■ Your assignment:
Give back the full listing exactly as written.

(Beginning of Recorded information)

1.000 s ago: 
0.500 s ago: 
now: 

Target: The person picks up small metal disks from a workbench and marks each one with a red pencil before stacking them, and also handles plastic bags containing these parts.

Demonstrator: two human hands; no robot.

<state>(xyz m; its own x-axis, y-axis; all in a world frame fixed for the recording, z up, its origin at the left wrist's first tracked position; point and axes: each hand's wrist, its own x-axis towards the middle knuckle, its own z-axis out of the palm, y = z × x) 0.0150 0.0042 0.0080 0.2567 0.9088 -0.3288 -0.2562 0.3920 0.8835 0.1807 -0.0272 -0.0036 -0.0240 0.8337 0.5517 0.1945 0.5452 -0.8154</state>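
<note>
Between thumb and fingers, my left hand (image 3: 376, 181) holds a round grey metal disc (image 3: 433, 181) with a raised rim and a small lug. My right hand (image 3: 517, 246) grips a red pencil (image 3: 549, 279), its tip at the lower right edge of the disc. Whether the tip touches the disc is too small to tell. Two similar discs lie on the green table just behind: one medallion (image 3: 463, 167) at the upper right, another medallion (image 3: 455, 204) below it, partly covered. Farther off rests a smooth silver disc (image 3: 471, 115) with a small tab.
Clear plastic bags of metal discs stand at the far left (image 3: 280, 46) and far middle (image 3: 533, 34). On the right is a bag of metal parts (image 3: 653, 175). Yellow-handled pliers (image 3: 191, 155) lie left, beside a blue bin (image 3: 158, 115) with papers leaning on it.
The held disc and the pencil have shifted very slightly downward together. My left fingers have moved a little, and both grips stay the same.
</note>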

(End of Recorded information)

■ Answer below:
1.000 s ago: 
0.500 s ago: 
now: 

Target: The person picks up small metal disks from a workbench and marks each one with a red pencil before stacking them, and also handles plastic bags containing these parts.

Demonstrator: two human hands; no robot.

<state>(xyz m; its own x-axis, y-axis; all in a world frame fixed for the recording, z up, its origin at the left wrist's first tracked position; point and axes: each hand's wrist, its own x-axis towards the middle knuckle, its own z-axis out of the palm, y = z × x) 0.0150 0.0042 0.0080 0.2567 0.9088 -0.3288 -0.2562 0.3920 0.8835 0.1807 -0.0272 -0.0036 -0.0240 0.8337 0.5517 0.1945 0.5452 -0.8154</state>
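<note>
Between thumb and fingers, my left hand (image 3: 376, 181) holds a round grey metal disc (image 3: 433, 181) with a raised rim and a small lug. My right hand (image 3: 517, 246) grips a red pencil (image 3: 549, 279), its tip at the lower right edge of the disc. Whether the tip touches the disc is too small to tell. Two similar discs lie on the green table just behind: one medallion (image 3: 463, 167) at the upper right, another medallion (image 3: 455, 204) below it, partly covered. Farther off rests a smooth silver disc (image 3: 471, 115) with a small tab.
Clear plastic bags of metal discs stand at the far left (image 3: 280, 46) and far middle (image 3: 533, 34). On the right is a bag of metal parts (image 3: 653, 175). Yellow-handled pliers (image 3: 191, 155) lie left, beside a blue bin (image 3: 158, 115) with papers leaning on it.
The held disc and the pencil have shifted very slightly downward together. My left fingers have moved a little, and both grips stay the same.
</note>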

The exercise asks for nothing more than this.